Cavallo di ritorno finito in manette per un “focoso” estortore
Catania – I protagonisti di questa quasi grottesca storia sono un disoccupato catanese di 22 anni ed i componenti di un intero nucleo familiare che, per estrema bontà, hanno tribolato non poco.
Il giovane, già gravato da precedenti di polizia, allontanato dal proprio nucleo familiare e con difficoltà economiche si era rivolto ad un vicino di casa che, nonostante tutto, gli aveva dato accoglienza dandogli da mangiare, un posto dove dormire e, in seguito, addirittura un lavoro come bracciante agricolo.
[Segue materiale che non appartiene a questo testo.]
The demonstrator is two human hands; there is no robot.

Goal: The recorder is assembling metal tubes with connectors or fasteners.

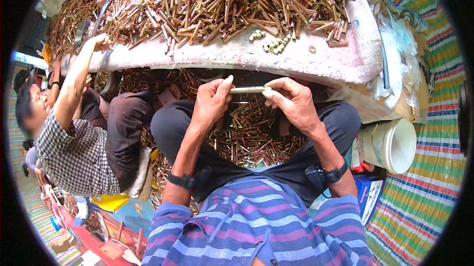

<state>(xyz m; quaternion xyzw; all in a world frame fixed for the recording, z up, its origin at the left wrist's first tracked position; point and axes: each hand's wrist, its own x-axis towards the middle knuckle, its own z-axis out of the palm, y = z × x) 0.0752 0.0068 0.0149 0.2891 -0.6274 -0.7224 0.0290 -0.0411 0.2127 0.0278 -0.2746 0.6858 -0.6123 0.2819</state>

Tutto bene, tranne quest’ultimo aspetto, il lavoro appunto.
Da questo momento il comportamento del giovane ospite muta radicalmente diventando aggressivo e molesto nei confronti dei suoi benefattori, marito e moglie, le figlie ed un fidanzato di una di esse ma loro tutti, forse per eccesso caritatevole o per incapacità a troncare i rapporti, accolgono ancora il giovane che un giorno, per tutta risposta, ruba il cellulare del capo famiglia.
Il ladro a questo punto, trasferitosi nel messinese, progetta il suo piano criminale: chiedere telefonicamente al suo benefattore un riscatto di oltre mille euro a fronte della restituzione dell’apparecchio che vale molto di meno, ma i numeri contenuti nella rubrica hanno per il proprietario una grande importanza. La figlia della vittima interviene quindi nella contrattazione telefonica, riesce a ridurre del 50% la richiesta ma il giovane, in preda ad una crisi ormonale, le offre uno sconto a patto che lei si presti alle sue attenzioni sessuali: è troppo!
La ragazza si rivolge ai Carabinieri che le consigliano il da farsi, concordare un incontro con il ladro spasimante che quel giorno, manco a dirlo, si presenta effettivamente all’appuntamento. La ragazza guardata a vista dai militari consegna una parte del denaro al giovane che le riconsegna il cellulare ma, purtroppo per lui, ecco materializzarsi i carabinieri che gli stringono ai polsi le manette.
Il giovane, tradotto inizialmente in carcere, dopo la convalida del G.I.P. è stato posto ai domiciliari in casa di un familiare con l’obbligo di indossare il braccialetto elettronico.